*DESCRIPTION OF THE TASK*. The complete listing goes into the output exactly, without its pictures.

┌──

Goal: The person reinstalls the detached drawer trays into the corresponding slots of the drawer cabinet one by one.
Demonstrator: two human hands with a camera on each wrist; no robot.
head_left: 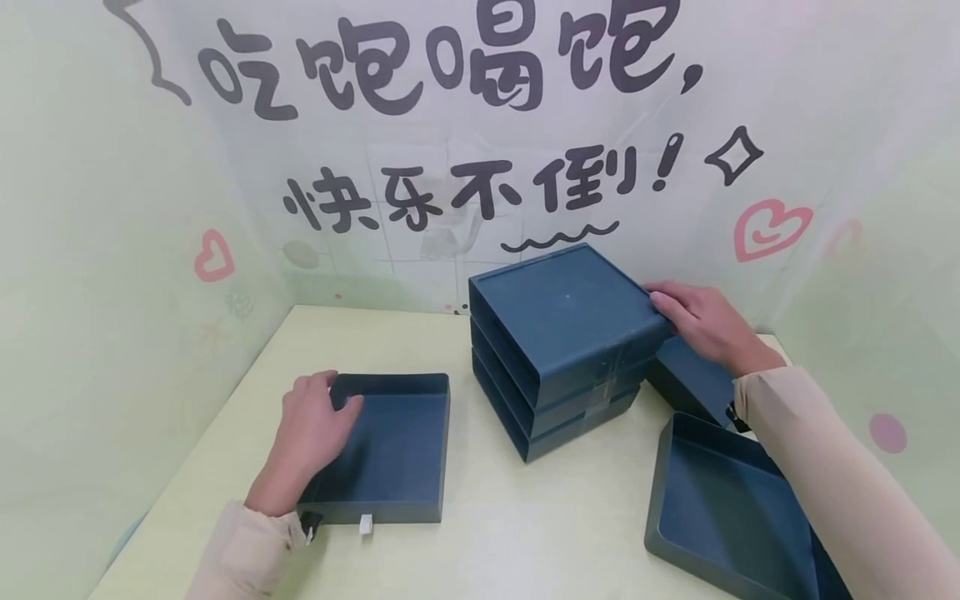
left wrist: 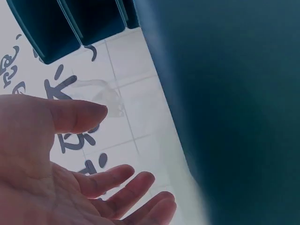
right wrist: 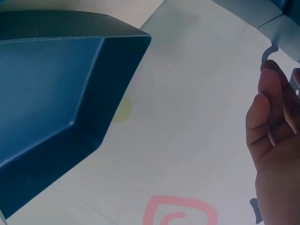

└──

*OUTPUT*.
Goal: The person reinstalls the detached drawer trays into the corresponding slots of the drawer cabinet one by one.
Demonstrator: two human hands with a camera on each wrist; no robot.
head_left: 
left wrist: 
right wrist: 

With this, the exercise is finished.